A popular way of expression on the internet is through memes. If your students are adolescents, teenagers, or even in their twenties and they have regular access to the internet, chances are they see memes quite frequently. If these are already a part of their lives, why not take the opportunity to use them to practice English?

Have your students go to a meme generator site (you might want to try a few out first so that you can direct your students to a particular site). You’ll need to follow the directions on the site, but most likely it’ll involve selecting the image of a preexisting meme and typing in new words to accompany it (or selecting the words of a preexisting meme and including a new image to fit).

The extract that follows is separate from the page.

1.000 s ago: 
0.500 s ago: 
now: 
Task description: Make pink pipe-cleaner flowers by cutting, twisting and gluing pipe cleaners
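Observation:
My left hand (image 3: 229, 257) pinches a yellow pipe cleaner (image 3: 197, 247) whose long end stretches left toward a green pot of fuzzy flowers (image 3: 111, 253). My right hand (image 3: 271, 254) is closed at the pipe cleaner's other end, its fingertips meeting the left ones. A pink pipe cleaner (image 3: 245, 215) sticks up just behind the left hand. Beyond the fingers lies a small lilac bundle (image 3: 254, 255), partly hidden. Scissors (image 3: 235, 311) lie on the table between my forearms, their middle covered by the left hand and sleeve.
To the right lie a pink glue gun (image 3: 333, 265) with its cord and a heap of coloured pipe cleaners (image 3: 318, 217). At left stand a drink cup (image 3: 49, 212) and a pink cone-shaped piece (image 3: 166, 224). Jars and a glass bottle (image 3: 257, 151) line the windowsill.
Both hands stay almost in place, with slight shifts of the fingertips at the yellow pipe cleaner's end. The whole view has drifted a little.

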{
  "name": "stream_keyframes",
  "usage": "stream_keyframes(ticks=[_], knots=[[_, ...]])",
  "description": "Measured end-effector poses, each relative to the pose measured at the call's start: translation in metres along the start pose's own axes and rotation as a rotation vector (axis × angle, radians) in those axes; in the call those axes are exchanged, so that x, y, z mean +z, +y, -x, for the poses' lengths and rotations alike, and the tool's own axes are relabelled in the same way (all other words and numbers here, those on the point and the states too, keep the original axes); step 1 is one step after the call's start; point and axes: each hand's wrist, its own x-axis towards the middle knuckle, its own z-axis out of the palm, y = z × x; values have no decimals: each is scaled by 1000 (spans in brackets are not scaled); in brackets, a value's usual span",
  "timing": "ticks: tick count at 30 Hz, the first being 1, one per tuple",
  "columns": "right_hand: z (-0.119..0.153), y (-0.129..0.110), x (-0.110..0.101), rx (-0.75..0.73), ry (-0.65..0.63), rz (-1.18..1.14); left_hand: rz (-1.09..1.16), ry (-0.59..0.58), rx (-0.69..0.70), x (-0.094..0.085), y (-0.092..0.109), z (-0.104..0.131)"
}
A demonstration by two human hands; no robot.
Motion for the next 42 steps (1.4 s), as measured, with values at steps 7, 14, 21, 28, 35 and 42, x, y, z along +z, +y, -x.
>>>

The image chosen will probably depend on whatever memes are popular at the moment, but students can also fall back on others they remember if they like. Memes generally have themes, or at least a pattern to how the words are expressed; make sure students follow those patterns when choosing their own memes.

Keep in mind that some memes have odd sentence structure. You may need to discuss with your class how the grammar is unusual or even wrong in normal English and let them know when they can use it and when they shouldn’t.

This project could be done individually or in pairs. You could have the students create five different memes in one sitting, or have them do fifteen spread out over a couple weeks. However many they do, students should choose a different image for each, and they should express a different sentiment for each.


This may be tricky, but if you have a rather creative class, you can create an entirely new meme. You might base it off something the students are interested in at the moment, or some sort of inside joke your class has (perhaps a reference to something they recently experienced). Choose an image and a theme for everyone to use, then have each student write their own words to it. Conversely, you could choose the words that everyone has to use, then each student picks a different image to accompany it (perhaps changing the wording only slightly).